Give back the listing word for word, from top to bottom.

_Given data_:
=== Section Start ===
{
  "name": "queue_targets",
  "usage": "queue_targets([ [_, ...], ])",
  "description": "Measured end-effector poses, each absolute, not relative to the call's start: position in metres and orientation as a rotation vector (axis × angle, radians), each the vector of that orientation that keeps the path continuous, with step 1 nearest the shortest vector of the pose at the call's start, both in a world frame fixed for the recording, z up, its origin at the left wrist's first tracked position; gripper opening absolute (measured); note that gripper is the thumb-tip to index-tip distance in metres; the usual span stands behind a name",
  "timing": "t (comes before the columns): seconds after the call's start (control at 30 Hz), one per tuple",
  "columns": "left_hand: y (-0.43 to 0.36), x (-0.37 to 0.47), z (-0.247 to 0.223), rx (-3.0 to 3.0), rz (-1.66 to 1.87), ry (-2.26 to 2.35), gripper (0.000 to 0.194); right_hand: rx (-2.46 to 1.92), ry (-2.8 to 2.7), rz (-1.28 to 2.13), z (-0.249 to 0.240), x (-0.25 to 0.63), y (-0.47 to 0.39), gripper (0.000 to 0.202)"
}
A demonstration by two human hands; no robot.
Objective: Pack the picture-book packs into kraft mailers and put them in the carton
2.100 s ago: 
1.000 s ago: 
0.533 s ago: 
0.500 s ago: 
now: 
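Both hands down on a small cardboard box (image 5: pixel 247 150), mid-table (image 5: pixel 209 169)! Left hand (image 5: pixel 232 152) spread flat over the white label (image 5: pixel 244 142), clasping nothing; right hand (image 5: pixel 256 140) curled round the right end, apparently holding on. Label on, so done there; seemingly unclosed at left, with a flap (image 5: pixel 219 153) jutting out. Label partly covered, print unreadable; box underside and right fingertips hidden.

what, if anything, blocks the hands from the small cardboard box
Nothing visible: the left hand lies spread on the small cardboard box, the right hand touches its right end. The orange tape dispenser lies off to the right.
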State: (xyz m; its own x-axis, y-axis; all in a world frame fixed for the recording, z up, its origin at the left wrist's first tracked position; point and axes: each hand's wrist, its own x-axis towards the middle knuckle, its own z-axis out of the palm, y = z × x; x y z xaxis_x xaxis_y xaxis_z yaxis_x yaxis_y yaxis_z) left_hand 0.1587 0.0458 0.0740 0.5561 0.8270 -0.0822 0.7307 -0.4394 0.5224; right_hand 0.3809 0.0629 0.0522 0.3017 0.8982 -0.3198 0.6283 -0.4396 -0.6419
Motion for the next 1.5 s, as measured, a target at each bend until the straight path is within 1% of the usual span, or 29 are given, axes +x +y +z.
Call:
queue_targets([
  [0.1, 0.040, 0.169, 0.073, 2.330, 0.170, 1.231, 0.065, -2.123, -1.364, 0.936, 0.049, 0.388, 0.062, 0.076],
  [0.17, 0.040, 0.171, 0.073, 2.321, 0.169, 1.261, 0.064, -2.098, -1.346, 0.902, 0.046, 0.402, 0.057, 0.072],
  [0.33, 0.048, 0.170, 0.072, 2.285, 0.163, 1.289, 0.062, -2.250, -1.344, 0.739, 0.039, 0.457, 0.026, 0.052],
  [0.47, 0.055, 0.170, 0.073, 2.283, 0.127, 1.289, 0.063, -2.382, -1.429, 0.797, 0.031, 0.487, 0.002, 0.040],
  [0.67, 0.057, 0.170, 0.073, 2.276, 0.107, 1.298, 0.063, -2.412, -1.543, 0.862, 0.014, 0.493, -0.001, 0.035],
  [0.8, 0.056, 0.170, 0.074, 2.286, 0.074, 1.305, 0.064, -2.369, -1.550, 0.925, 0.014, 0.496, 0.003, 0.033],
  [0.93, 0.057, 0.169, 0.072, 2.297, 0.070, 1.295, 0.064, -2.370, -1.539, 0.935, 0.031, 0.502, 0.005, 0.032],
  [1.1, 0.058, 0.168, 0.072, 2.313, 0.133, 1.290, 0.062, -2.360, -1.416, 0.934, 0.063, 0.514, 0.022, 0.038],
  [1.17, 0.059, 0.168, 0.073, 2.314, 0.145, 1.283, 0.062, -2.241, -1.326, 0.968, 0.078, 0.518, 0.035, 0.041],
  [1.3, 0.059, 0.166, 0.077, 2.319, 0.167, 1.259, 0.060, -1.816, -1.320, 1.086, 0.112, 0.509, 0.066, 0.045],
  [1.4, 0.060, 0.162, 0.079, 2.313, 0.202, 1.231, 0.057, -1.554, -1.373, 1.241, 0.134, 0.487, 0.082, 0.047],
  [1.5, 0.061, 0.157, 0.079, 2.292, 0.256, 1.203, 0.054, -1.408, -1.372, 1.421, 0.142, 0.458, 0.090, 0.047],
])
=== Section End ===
_Output of the exercise_:
{
  "name": "queue_targets",
  "usage": "queue_targets([ [_, ...], ])",
  "description": "Measured end-effector poses, each absolute, not relative to the call's start: position in metres and orientation as a rotation vector (axis × angle, radians), each the vector of that orientation that keeps the path continuous, with step 1 nearest the shortest vector of the pose at the call's start, both in a world frame fixed for the recording, z up, its origin at the left wrist's first tracked position; gripper opening absolute (measured); note that gripper is the thumb-tip to index-tip distance in metres; the usual span stands behind a name",
  "timing": "t (comes before the columns): seconds after the call's start (control at 30 Hz), one per tuple",
  "columns": "left_hand: y (-0.43 to 0.36), x (-0.37 to 0.47), z (-0.247 to 0.223), rx (-3.0 to 3.0), rz (-1.66 to 1.87), ry (-2.26 to 2.35), gripper (0.000 to 0.194); right_hand: rx (-2.46 to 1.92), ry (-2.8 to 2.7), rz (-1.28 to 2.13), z (-0.249 to 0.240), x (-0.25 to 0.63), y (-0.47 to 0.39), gripper (0.000 to 0.202)"
}
A demonstration by two human hands; no robot.
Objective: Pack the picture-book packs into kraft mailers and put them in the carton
2.100 s ago: 
1.000 s ago: 
0.533 s ago: 
0.500 s ago: 
now: 
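Both hands down on a small cardboard box (image 5: pixel 247 150), mid-table (image 5: pixel 209 169)! Left hand (image 5: pixel 232 152) spread flat over the white label (image 5: pixel 244 142), clasping nothing; right hand (image 5: pixel 256 140) curled round the right end, apparently holding on. Label on, so done there; seemingly unclosed at left, with a flap (image 5: pixel 219 153) jutting out. Label partly covered, print unreadable; box underside and right fingertips hidden.

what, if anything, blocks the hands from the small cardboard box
Nothing visible: the left hand lies spread on the small cardboard box, the right hand touches its right end. The orange tape dispenser lies off to the right.
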State: (xyz m; its own x-axis, y-axis; all in a world frame fixed for the recording, z up, its origin at the left wrist's first tracked position; point and axes: each hand's wrist, its own x-axis towards the middle knuckle, its own z-axis out of the palm, y = z × x; x y z xaxis_x xaxis_y xaxis_z yaxis_x yaxis_y yaxis_z) left_hand 0.1587 0.0458 0.0740 0.5561 0.8270 -0.0822 0.7307 -0.4394 0.5224; right_hand 0.3809 0.0629 0.0522 0.3017 0.8982 -0.3198 0.6283 -0.4396 -0.6419
Motion for the next 1.5 s, as measured, a target at each bend until the straight path is within 1% of the usual span, or 29 are given, axes +x +y +z.
Call:
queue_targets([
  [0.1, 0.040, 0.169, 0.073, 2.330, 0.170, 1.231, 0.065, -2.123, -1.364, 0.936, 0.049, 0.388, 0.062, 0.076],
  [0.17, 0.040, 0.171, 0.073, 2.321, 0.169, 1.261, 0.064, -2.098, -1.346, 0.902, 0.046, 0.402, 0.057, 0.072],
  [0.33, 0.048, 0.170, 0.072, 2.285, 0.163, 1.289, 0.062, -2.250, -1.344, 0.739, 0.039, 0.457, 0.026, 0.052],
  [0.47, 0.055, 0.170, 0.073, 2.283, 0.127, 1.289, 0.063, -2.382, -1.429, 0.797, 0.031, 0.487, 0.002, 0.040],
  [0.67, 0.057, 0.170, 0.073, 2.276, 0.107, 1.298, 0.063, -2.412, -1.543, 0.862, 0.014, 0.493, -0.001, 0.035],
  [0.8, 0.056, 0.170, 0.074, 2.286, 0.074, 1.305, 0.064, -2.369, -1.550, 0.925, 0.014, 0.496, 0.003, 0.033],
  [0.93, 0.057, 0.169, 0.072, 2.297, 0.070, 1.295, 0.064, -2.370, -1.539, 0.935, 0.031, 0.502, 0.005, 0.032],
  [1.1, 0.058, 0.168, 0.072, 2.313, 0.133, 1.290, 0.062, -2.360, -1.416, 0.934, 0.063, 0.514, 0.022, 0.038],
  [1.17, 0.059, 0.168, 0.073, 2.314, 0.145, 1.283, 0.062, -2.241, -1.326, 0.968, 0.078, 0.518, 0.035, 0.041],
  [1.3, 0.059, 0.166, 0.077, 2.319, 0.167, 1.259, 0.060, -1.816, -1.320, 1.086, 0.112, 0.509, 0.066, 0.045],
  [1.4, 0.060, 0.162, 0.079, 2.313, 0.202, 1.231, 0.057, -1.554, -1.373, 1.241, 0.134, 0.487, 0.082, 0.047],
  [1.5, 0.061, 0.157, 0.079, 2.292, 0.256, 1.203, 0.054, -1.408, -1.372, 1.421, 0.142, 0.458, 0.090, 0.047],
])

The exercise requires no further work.